What to produce:
Pick out each line below containing "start".

--- Given data Enclosed Below ---

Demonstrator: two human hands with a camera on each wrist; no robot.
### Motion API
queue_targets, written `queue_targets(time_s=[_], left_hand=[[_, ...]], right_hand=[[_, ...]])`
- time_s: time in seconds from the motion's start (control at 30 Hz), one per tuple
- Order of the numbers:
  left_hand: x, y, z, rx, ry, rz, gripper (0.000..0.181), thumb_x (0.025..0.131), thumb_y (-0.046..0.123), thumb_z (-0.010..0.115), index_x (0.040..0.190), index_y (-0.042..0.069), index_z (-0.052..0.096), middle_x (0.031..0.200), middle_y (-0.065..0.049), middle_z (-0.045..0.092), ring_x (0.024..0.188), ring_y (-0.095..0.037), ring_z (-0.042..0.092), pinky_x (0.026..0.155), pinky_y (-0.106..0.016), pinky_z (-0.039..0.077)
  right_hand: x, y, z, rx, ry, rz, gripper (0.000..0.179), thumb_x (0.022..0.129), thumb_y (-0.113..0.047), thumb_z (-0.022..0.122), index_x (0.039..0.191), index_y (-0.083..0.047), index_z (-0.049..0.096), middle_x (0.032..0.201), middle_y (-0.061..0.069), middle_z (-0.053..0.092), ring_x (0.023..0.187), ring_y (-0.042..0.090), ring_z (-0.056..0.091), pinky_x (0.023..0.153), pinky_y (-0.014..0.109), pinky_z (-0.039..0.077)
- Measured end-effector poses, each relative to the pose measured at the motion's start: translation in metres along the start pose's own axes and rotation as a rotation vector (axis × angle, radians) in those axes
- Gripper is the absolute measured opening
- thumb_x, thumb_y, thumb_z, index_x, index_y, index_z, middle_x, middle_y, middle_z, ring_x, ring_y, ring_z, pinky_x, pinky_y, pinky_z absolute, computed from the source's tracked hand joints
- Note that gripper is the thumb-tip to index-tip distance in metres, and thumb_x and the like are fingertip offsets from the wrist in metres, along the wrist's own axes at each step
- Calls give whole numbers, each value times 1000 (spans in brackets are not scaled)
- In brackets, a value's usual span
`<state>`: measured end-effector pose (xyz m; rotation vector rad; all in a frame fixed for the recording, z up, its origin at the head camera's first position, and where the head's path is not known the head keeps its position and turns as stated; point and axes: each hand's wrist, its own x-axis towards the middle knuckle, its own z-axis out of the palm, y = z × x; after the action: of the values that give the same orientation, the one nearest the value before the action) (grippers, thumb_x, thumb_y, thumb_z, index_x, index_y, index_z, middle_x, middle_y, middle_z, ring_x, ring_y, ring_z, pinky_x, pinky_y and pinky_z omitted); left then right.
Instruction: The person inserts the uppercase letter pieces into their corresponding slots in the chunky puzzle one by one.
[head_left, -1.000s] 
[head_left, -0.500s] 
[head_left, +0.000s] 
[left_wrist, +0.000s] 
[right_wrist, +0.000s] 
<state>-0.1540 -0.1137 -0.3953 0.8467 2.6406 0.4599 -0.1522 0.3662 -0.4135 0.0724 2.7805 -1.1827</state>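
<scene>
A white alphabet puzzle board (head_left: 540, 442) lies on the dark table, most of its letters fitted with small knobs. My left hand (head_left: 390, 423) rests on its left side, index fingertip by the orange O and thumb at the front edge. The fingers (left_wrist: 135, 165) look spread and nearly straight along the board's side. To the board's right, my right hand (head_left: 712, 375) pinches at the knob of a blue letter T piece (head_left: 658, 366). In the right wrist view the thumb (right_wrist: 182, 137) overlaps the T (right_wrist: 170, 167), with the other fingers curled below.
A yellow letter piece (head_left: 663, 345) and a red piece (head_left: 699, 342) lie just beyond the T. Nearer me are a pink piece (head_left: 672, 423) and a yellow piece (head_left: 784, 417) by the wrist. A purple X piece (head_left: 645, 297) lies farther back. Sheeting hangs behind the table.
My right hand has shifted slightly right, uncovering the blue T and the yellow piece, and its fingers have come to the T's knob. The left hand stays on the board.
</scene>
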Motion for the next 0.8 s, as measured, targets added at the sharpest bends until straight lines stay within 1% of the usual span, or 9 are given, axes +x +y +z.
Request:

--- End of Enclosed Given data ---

Solved exercise:
- time_s: time in seconds from the motion's start (control at 30 Hz), one per tuple
- Measured end-effector poses, each relative to the pose measured at the motion's start: translation in metres along the start pose's own axes and rotation as a rotation vector (axis × angle, radians) in those axes

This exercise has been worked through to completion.